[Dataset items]
══════════
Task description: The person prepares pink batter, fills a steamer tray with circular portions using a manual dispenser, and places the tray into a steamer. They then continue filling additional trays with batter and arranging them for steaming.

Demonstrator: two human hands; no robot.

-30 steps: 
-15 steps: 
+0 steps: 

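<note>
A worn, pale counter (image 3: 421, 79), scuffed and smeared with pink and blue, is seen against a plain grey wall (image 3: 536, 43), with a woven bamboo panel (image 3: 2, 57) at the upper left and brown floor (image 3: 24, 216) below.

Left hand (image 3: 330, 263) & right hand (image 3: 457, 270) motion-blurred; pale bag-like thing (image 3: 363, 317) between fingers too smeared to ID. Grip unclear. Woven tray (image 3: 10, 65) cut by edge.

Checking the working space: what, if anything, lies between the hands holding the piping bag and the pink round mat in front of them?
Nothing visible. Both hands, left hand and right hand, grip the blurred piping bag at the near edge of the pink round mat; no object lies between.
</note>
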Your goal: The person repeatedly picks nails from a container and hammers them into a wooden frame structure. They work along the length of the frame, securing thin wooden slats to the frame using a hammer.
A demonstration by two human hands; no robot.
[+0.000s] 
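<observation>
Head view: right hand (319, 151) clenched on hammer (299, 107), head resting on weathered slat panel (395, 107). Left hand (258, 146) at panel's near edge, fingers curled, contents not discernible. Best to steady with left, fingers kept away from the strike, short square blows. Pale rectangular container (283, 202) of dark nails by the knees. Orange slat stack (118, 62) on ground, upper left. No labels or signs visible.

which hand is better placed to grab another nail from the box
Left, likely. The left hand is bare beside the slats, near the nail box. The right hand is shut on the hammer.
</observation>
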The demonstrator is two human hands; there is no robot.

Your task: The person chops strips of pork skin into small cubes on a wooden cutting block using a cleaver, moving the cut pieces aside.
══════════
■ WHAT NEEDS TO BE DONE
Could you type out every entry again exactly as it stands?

■ RESPONSE TO THIS TASK
Task description: The person prepares pink batter, fills a steamer tray with circular portions using a manual dispenser, and places the tray into a steamer. They then continue filling additional trays with batter and arranging them for steaming.

Demonstrator: two human hands; no robot.

-30 steps: 
-15 steps: 
+0 steps: 

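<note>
A worn, pale counter (image 3: 421, 79), scuffed and smeared with pink and blue, is seen against a plain grey wall (image 3: 536, 43), with a woven bamboo panel (image 3: 2, 57) at the upper left and brown floor (image 3: 24, 216) below.

Left hand (image 3: 330, 263) & right hand (image 3: 457, 270) motion-blurred; pale bag-like thing (image 3: 363, 317) between fingers too smeared to ID. Grip unclear. Woven tray (image 3: 10, 65) cut by edge.

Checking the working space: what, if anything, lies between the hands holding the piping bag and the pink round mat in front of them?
Nothing visible. Both hands, left hand and right hand, grip the blurred piping bag at the near edge of the pink round mat; no object lies between.
</note>
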Your goal: The person repeatedly picks nails from a container and hammers them into a wooden frame structure. They work along the length of the frame, securing thin wooden slats to the frame using a hammer.
A demonstration by two human hands; no robot.
[+0.000s] 
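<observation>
Head view: right hand (319, 151) clenched on hammer (299, 107), head resting on weathered slat panel (395, 107). Left hand (258, 146) at panel's near edge, fingers curled, contents not discernible. Best to steady with left, fingers kept away from the strike, short square blows. Pale rectangular container (283, 202) of dark nails by the knees. Orange slat stack (118, 62) on ground, upper left. No labels or signs visible.

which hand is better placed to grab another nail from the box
Left, likely. The left hand is bare beside the slats, near the nail box. The right hand is shut on the hammer.
</observation>
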The demonstrator is two human hands; there is no robot.

Your task: The person chops strips of pork skin into small cubes on a wooden cutting block using a cleaver, moving the cut pieces aside.

With that, the output is complete.